Taxation and Regulatory Compliance

What States Tax Social Security Benefits?

Your state's tax policy plays a crucial role in determining your net Social Security income. Learn how different state rules affect your retirement finances.

Social Security benefits provide income for millions of Americans in retirement, or in cases of disability or the death of a family breadwinner. The tax treatment of these benefits is not uniform and can be a source of confusion. While the federal government has its own rules for taxation, the approach at the state level varies. This impacts the net income of retirees differently depending on where they live.

Federal Taxation of Social Security

The federal government may tax a portion of your Social Security benefits depending on your income level. Taxability is determined by your “combined income,” which is your adjusted gross income (AGI) plus any nontaxable interest and one-half of your total Social Security benefits for the year. This figure is then compared against thresholds set by the Internal Revenue Service (IRS).

For single filers, if your combined income is between $25,000 and $34,000, up to 50% of your benefits may be taxed. If your income exceeds $34,000, up to 85% of your benefits could be taxed. For those married filing jointly, the 50% taxability threshold applies to combined incomes between $32,000 and $44,000. If joint income is over $44,000, up to 85% of the benefits may be taxed. These income thresholds have not been adjusted for inflation, causing more beneficiaries to be subject to this tax over time.

The amount included in your taxable income is the lesser of the specified percentage (50% or 85%) of your benefits or that same percentage of the amount by which your combined income exceeds the base threshold. You will never pay federal taxes on more than 85% of your total Social Security benefits. Individuals who rely almost exclusively on Social Security are unlikely to meet these income minimums and will not owe federal tax on their benefits.

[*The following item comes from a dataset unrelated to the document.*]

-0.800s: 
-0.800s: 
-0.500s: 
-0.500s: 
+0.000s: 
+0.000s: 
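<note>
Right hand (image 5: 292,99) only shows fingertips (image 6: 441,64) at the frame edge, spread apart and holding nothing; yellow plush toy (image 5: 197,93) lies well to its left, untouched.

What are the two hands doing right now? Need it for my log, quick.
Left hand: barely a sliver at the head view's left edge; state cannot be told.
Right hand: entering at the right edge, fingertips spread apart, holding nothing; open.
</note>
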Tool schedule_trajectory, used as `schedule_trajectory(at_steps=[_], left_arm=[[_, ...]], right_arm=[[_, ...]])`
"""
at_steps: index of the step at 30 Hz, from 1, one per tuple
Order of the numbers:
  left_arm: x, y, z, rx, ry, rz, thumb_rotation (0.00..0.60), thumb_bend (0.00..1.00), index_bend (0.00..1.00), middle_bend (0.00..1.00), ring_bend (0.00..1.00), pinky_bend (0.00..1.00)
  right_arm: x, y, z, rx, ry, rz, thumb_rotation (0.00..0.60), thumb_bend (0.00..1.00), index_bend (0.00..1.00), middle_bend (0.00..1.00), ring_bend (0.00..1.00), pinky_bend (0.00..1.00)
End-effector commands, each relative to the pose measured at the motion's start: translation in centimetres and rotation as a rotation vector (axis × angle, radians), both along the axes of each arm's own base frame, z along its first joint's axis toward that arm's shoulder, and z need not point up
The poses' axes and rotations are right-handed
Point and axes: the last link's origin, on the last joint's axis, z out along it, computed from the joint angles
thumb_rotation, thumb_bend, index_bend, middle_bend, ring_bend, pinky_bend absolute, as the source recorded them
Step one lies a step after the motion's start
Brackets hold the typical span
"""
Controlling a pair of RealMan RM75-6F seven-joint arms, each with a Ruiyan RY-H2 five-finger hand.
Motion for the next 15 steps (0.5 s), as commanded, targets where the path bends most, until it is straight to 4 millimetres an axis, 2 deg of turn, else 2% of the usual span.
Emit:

States That Currently Tax Social Security Benefits

While most states do not tax Social Security, a handful do, each with its own rules. As of 2025, eight states impose a tax on these benefits, though most offer deductions or credits that can reduce or eliminate this liability. These states are Colorado, Connecticut, Minnesota, Montana, New Mexico, Utah, and Vermont. West Virginia is also on this list but is phasing out its tax.

Colorado

Taxpayers aged 65 and older can deduct all of their federally taxed Social Security benefits. For those between 55 and 64, a full deduction is available if AGI is below $75,000 (single) or $95,000 (joint). Taxpayers in this age group with income above these thresholds can claim a $20,000 deduction.

Connecticut

In Connecticut, taxability is tied to adjusted gross income. Single filers with an AGI below $75,000 are exempt, as are joint filers with an AGI below $100,000. For those with incomes above these amounts, 75% of the benefits remain exempt from state taxation regardless of income.

Minnesota

Minnesota provides an income-based exemption. For 2025, joint filers with an AGI under $108,320 and single filers with an AGI under $84,490 are exempt. Taxpayers with incomes exceeding these amounts will have a portion of their benefits subject to state income tax.

Montana

Montana’s taxation of Social Security is aligned with the federal rules. However, the state allows a subtraction of $5,500 per qualifying individual aged 65 and older, which helps to reduce the state tax liability for many retirees.

New Mexico

Most New Mexico residents are now exempt from the tax on Social Security. Single filers with income under $100,000 and married couples filing jointly with income under $150,000 can fully deduct their Social Security payments. Only retirees with incomes above these thresholds will pay state income tax on their benefits.

Utah

Utah’s system is based on federal rules, applying the state’s income tax rate to the federally taxable portion of benefits. However, the state offers a tax credit that offsets this tax for many households. For 2025, some households with income over $90,000 may still be subject to the tax.

Vermont

Vermont provides an income-based exemption. For 2025, single filers with income below $50,000 and married couples with income below $65,000 are fully exempt. The tax then phases in, and benefits are fully taxable for individuals earning over $60,000 and couples over $75,000.

West Virginia

West Virginia is eliminating its tax on Social Security benefits. For the 2025 tax year, residents can subtract 65% of their federally taxable Social Security benefits from their state income. Beginning in 2026, the state will allow a 100% deduction, completely phasing out the tax for all residents.

States That Do Not Tax Social Security Benefits

A large majority of states and the District of Columbia do not impose a state-level tax on Social Security benefits. The reasons for this exemption vary; some states have no personal income tax, while others with an income tax have chosen to exclude Social Security from their tax base.

The states that do not tax Social Security because they do not levy a state income tax on wages are:

  • Alaska
  • Florida
  • Nevada
  • New Hampshire
  • South Dakota
  • Tennessee
  • Texas
  • Wyoming

New Hampshire taxes interest and dividend income, but this does not extend to Social Security payments.

Beyond the states with no income tax, an additional 34 states and the District of Columbia have an income tax but provide a full exemption for Social Security benefits. Rhode Island joined this group in 2025, making all Social Security benefits fully deductible from state income.